INSTRUCTIONS TO FOLLOW: In the data that follows, find each line containing "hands" and copy it.

Segment Start: RECORDED INFORMATION

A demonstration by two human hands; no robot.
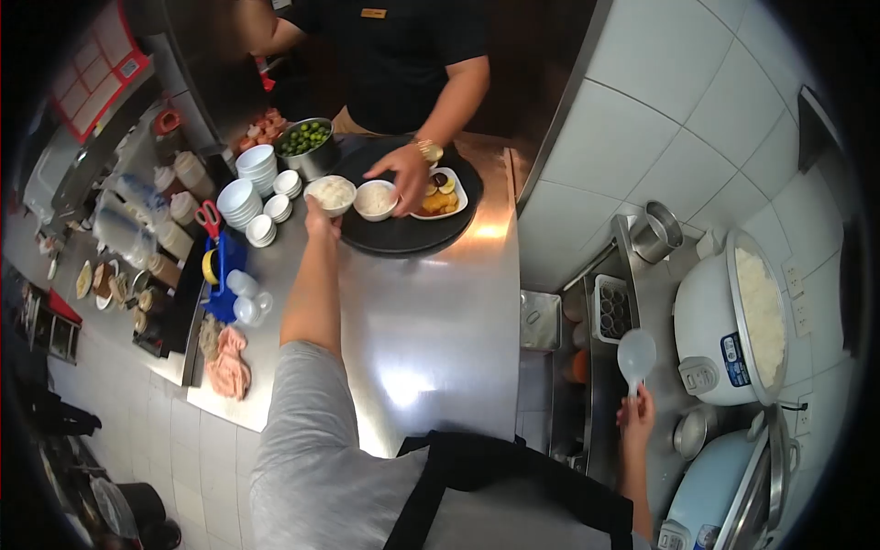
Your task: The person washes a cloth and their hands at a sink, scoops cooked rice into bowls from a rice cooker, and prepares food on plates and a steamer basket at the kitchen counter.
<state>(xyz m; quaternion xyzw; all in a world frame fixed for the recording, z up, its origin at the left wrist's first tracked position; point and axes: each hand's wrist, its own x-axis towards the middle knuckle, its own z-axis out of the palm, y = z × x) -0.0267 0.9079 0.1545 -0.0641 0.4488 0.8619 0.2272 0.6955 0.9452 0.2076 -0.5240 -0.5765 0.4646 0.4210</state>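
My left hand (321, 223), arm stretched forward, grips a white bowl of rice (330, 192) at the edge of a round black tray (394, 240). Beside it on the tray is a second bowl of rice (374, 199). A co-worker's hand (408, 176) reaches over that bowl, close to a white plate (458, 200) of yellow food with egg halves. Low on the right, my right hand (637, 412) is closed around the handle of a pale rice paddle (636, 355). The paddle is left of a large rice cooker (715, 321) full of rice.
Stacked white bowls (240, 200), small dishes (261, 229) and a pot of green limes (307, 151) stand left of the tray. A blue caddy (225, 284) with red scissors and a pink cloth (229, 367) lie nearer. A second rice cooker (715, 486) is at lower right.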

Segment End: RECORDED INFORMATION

TASK RESULT:
A demonstration by two human hands; no robot.
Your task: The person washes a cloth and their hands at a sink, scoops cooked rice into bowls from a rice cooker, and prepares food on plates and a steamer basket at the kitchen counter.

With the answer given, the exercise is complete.